PROBLEM TO WORK ON →
Only the first line of the listing and the lines after it, up to and including the one containing "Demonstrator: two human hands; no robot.", should be retyped exactly.

+ + + +

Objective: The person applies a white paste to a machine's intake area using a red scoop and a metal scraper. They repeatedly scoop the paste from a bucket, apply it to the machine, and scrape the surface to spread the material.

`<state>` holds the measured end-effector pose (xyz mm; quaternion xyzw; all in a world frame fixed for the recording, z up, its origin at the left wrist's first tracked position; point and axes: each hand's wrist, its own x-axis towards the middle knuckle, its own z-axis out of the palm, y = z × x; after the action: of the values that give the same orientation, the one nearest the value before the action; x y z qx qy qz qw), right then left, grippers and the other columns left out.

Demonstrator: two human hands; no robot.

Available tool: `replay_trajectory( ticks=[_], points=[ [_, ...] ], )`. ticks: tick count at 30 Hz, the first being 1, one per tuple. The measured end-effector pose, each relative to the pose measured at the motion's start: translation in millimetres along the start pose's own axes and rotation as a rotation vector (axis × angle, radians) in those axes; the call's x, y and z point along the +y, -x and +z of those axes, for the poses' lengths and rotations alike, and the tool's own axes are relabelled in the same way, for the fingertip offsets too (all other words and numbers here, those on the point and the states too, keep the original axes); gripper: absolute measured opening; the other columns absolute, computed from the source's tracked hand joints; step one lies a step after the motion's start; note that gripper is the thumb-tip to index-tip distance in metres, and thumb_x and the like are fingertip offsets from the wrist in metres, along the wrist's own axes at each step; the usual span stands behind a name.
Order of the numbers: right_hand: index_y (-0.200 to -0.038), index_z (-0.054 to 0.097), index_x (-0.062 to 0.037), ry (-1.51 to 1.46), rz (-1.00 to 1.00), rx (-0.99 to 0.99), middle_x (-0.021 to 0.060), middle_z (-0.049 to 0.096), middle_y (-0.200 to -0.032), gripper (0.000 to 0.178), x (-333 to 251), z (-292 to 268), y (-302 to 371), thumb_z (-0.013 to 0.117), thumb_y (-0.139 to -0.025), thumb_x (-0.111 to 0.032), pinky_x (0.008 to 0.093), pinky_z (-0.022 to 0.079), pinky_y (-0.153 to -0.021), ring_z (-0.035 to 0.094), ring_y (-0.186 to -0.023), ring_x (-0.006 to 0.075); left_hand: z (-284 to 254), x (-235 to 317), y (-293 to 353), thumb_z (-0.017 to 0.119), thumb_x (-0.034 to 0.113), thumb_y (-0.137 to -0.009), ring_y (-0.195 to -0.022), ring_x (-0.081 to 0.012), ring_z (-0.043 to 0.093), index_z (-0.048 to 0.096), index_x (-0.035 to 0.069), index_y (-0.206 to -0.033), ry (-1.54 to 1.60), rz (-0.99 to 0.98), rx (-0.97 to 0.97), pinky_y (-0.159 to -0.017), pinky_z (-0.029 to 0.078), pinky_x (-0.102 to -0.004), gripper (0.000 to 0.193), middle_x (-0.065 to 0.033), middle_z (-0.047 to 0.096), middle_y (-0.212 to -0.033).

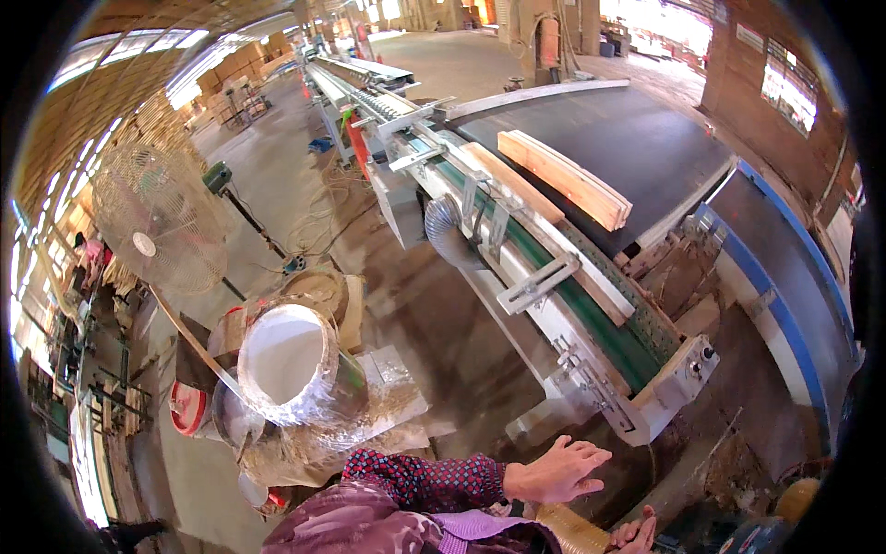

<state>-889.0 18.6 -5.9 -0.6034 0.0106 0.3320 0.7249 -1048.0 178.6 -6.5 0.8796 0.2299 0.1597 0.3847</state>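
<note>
Stands at the near end of a long feed machine (591, 309) with a green belt. Stretches the left hand (558, 471) out in a patterned sleeve, open and flat, fingers spread, holding nothing. Hovers it just short of the machine's metal end bracket (600, 392), apart from it and from the grey control box (688, 365) on the corner.

Keeps the right hand (635, 534) low at the picture's bottom edge, fingers curled over a tan ribbed hose (572, 531). Cannot tell whether it truly grips the hose or only rests there, since most of the hand is cut off.

Looks like a reach in hand, with the open hand nearest the machine's end and nothing picked up yet. Calls for bringing the left hand further forward and right to meet the bracket or control box, while minding the clamps and edges along the rail.

Shows elsewhere a stack of wooden slats (565, 177) lying well apart on the dark tabletop (637, 138), a grey flexible duct (447, 231) under the rail, a film-wrapped white bucket (291, 360) and a standing fan (159, 217) to the left.
</note>
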Motion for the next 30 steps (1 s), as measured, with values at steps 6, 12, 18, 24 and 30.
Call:
replay_trajectory(
  ticks=[6,12,18,24,30],
  points=[
    [-0.090,0.048,-0.0103,0.014,0.058,-0.128,-0.0044,0.029,-0.055,0.018,-24,3,-39,0.045,-0.094,-0.028,0.0214,0.025,-0.040,0.027,-0.043,0.0070,-4,8,-32,0.053,0.030,-0.088,-0.114,-0.0287,0.044,0.038,0.005,-0.128,0.064,0.099,0.091,-0.095,0.030,-0.0491,0.050,-0.0145,0.049,-0.120],
    [-0.090,0.045,-0.0076,-0.093,0.192,-0.247,-0.0032,0.028,-0.057,0.028,-28,-7,-89,0.039,-0.096,-0.034,0.0228,0.025,-0.043,0.028,-0.048,0.0088,-15,11,-61,0.055,0.024,-0.087,-0.110,-0.0299,0.047,0.041,0.003,-0.125,0.163,0.188,0.252,-0.092,0.033,-0.0433,0.046,-0.0160,0.052,-0.115],
    [-0.121,0.046,0.0010,-0.013,0.014,-0.378,-0.0078,0.033,-0.060,0.037,-44,13,-209,0.050,-0.090,-0.019,0.0183,0.026,-0.041,0.029,-0.048,0.0022,-62,20,-150,0.066,0.013,-0.074,-0.096,-0.0346,0.051,0.045,0.002,-0.120,0.028,0.190,0.411,-0.081,0.040,-0.0416,0.052,-0.0169,0.054,-0.106],
    [-0.114,0.047,0.0034,0.134,0.093,-0.383,-0.0054,0.030,-0.065,0.027,-116,14,-287,0.044,-0.090,-0.010,0.0188,0.025,-0.048,0.029,-0.054,0.0040,-52,1,-218,0.049,0.007,-0.081,-0.110,-0.0248,0.051,0.049,-0.008,-0.119,0.199,-0.172,0.578,-0.096,0.037,-0.0362,0.040,-0.0176,0.054,-0.117],
    [-0.107,0.049,-0.0050,-0.097,0.167,0.123,-0.0045,0.038,-0.064,0.021,-159,-25,-267,0.046,-0.091,-0.017,0.0200,0.026,-0.045,0.032,-0.050,0.0040,-99,4,-290,0.043,0.014,-0.092,-0.112,-0.0306,0.050,0.039,-0.002,-0.130,0.004,-0.109,0.365,-0.099,0.034,-0.0387,0.041,-0.0190,0.049,-0.126]
  ],
)
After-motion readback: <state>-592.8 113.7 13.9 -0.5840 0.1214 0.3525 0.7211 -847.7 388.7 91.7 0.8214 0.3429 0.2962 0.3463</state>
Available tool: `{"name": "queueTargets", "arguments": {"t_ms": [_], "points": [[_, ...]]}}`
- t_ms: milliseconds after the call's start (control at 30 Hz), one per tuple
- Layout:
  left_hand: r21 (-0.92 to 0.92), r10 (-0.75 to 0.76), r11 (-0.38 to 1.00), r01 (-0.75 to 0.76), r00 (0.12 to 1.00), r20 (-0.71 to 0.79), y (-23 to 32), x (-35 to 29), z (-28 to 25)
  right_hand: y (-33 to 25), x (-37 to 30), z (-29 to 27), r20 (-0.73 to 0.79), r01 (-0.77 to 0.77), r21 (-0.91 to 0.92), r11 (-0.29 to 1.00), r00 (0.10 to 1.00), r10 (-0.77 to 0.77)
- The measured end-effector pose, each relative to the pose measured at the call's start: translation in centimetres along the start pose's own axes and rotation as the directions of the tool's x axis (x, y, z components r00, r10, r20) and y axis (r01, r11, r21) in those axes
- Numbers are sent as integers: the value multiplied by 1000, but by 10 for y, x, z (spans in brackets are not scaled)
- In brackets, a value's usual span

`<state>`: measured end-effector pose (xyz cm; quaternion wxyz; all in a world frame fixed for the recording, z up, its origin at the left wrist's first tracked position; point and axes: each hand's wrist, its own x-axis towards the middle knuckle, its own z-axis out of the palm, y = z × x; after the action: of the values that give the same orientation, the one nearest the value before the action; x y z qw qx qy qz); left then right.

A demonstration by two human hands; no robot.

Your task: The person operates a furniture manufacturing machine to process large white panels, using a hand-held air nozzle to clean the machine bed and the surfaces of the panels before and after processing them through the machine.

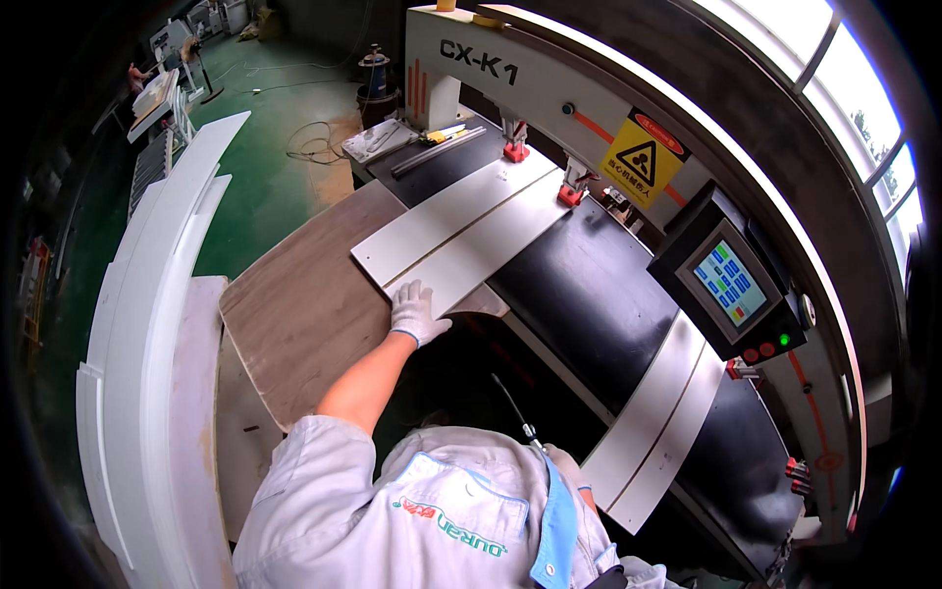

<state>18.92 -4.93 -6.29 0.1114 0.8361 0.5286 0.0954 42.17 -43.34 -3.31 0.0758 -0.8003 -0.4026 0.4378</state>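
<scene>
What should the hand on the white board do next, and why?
Probably push the board a little further toward the red clamps. The gloved left hand lies flat on its near corner, and its far end already sits by the clamps under the machine. The right hand is hidden, so I can't say what it does.

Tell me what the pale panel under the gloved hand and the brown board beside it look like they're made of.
The pale panel looks like smooth grey-white sheet, possibly laminate or plastic: flat, matte, with a thin groove down its length. The brown board looks like plywood or bare wood: dull, grainy, scuffed. The left hand in a white knit glove rests on the panel's near corner.
</scene>
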Motion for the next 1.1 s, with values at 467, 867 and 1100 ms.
{"name": "queueTargets", "arguments": {"t_ms": [467,867,1100], "points": [[45,43,998,-51,986,159,-5,52,-12,-93,35,18,-16,-129,16,991,991,130],[11,100,995,-103,983,155,-13,56,-6,-127,53,30,-6,-142,59,988,990,142],[4,94,995,-96,985,146,-14,57,-6,-117,59,57,-188,-267,167,949,936,296]]}}
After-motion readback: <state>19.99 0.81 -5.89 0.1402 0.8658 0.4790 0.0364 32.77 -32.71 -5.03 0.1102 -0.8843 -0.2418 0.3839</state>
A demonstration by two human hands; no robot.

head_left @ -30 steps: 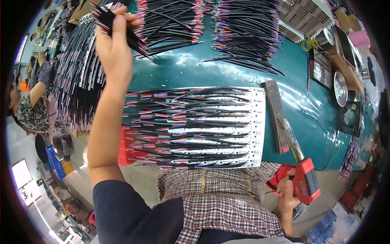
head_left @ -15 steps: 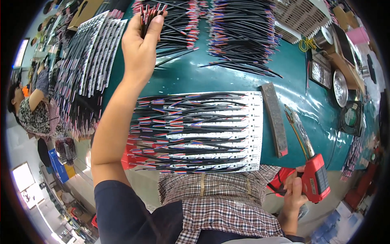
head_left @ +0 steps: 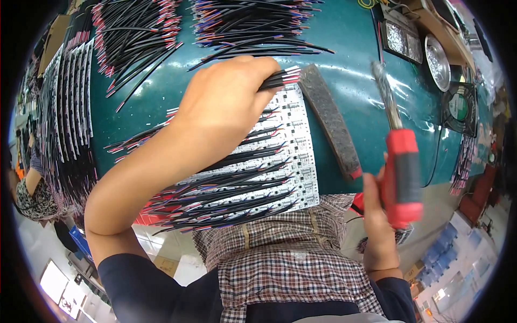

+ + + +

FINISHED EXERCISE →
Objective: The person applies a white paste to a machine's intake area using a red scoop and a metal scraper. They repeatedly scoop the paste from a bucket, apply it to the machine, and scrape the surface to spread the material.

`<state>` holds the measured end-effector pose (xyz mm; quaternion xyzw; all in a world frame fixed for the recording, z up, its origin at the left wrist's first tracked position; point and axes: each hand's wrist, its own x-axis towards the middle knuckle, its own z-axis out of the palm, y = z × x; after the action: of the values that give the same orientation, the one nearest the value before the action; x y z qx qy qz qw), right then left, grippers and the other columns left out.

Demonstrator: two human hands; no robot.

Work on this exercise has been completed.